Sure, she'd be loved; I had no doubt of that. I wished I could have given her half the family that Michael and Charity would. And maybe she'd be a wizard; maybe Eb would take her in the way he had me. Maybe he'd never tell her who he was to her. Maybe she'd never know any more about her mother than I did about mine. Or maybe she'd be just an ordinary girl. It might not be a bad life.

But all that assumed that I was going to die here, period, if I didn't take up Lasciel's coin. That there was no other way out. That I was giving up.

I wasn't that desperate.

Yet.

But I was getting there.

Then the gun went off. I craned my head around as best I could. The rock digging into my spine dug a little harder, setting off the battered torso symphony. Murphy's thighs were wrapped around Lord Raith; she had her gun up against his chest, and she was riding him down while she emptied her clip into him at point-blank range.

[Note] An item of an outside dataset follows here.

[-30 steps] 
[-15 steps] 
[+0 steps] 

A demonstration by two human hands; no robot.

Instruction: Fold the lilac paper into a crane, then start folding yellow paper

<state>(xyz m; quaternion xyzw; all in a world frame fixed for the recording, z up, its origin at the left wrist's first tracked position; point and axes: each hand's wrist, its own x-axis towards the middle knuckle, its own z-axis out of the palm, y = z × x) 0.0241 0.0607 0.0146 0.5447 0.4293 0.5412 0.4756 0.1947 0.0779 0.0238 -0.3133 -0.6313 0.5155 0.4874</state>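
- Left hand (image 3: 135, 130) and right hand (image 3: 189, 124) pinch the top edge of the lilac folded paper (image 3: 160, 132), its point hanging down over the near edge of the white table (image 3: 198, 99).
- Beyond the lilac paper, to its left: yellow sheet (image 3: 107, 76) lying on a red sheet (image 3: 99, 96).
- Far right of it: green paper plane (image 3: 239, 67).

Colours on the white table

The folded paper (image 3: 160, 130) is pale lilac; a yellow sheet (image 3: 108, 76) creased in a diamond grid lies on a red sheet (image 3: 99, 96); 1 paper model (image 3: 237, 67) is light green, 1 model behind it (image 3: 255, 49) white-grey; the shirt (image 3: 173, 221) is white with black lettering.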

Raith was a pulpy mess of slightly pinkish blood, but he wasn't down for the count. He stopped spasming and rolled Murphy before she could disentangle herself. It was one of the worst positions to be in, pinned by a heavier opponent. Murphy was good, but Raith was a lot stronger than a normal person, with the additional advantages of size and weight.

So it was a good thing Thomas came out of nowhere just then and kicked him in the nuts.

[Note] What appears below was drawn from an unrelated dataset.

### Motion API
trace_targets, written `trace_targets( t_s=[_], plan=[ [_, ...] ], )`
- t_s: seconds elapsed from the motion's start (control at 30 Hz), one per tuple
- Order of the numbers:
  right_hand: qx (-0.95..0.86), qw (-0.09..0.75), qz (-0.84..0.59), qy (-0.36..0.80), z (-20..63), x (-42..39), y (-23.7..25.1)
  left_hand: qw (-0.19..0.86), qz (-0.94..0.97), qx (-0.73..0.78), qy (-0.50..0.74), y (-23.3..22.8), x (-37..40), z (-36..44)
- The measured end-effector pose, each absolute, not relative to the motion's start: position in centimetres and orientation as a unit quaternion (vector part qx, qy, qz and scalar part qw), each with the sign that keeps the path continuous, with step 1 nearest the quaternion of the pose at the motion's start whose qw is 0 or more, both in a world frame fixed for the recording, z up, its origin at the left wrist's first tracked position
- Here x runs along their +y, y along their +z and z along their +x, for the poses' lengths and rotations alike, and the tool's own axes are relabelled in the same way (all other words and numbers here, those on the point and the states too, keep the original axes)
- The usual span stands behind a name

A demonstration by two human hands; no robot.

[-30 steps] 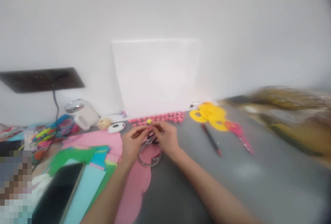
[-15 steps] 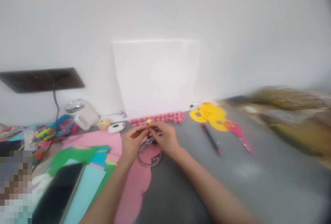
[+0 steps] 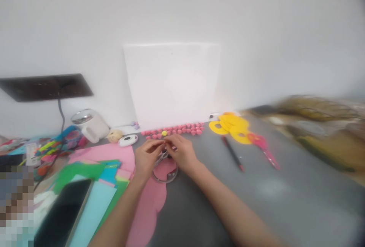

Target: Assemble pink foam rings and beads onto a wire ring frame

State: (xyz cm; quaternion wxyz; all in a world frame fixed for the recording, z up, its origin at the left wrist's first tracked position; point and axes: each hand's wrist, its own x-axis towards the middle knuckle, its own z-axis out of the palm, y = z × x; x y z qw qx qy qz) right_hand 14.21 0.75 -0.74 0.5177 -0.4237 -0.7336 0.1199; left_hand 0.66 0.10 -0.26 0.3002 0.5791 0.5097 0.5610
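Observation:
My left hand and my right hand meet fingertip to fingertip near the middle of the grey table. Both are pinched closed, and whatever lies between the fingertips is too small and blurred to name. Just below them is a round, clear-looking ring, with dark and pale bits near its upper part; the hands partly cover it. Right beyond the fingers, small pink rolled pieces lie in rows, with one yellow piece among them. Pink scalloped sheet runs under my left wrist.
A white board leans on the wall. Yellow rings, pink scissors and a dark pen lie to the right. Leftward are coloured sheets, a phone, a white device and a white mug-like object.
Both hands stay pinched together in almost the same place, with only a very slight shift of the fingers. The things around them have not moved.

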Motion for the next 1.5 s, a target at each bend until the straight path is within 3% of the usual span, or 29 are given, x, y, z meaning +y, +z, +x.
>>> trace_targets(
  t_s=[0.4,0.77,0.97,1.5],
  plan=[
    [-0.546,0.62,-0.459,0.325,12.7,0.2,-0.4,0.364,0.568,0.461,0.577,-0.6,0.1,1.4],
    [-0.552,0.617,-0.458,0.323,12.4,-0.2,-0.2,0.37,0.538,0.478,0.587,-0.6,0.1,1.4],
    [-0.467,0.604,-0.463,0.449,12.7,0.2,-0.2,0.356,0.563,0.479,0.572,-1.0,0.3,1.4],
    [-0.51,0.596,-0.455,0.422,13.2,0.5,-0.2,0.308,0.574,0.48,0.588,-0.9,0.4,0.9]
  ],
)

I had just enough time to wonder how they'd gotten out of their shackles before the Doublemints rushed in and blocked my view. I thought Murphy had gotten out from under Raith, but I couldn't be sure. The next thing I saw clearly was something whipping the Doublemints' weapons out of their hands and through the air in the direction of the throne and the pit beyond it.

All at once, I understood what had happened to Thomas' and Murphy's shackles. The cavalry was here.

"A family reunion; how touching," Lord Raith said. "Blackstaff McCoy. Come to try your luck again? I have to say, this is the most inept assassination attempt I've ever had to suffer thr—"

Even without seeing it, I recognised the crack of Ebenezar's shotgun. "I reckon I'll just have to step it up a notch."

I had a hard time keeping track of the fight, since people were always running—or in some cases, flying—in and out of the small sections of cave I could see. Madge's chanting was growing louder and louder. I tried to draw attention to myself with some vociferous shouting, but everyone was too wrapped up in what they were doing and the gag muffled me too well.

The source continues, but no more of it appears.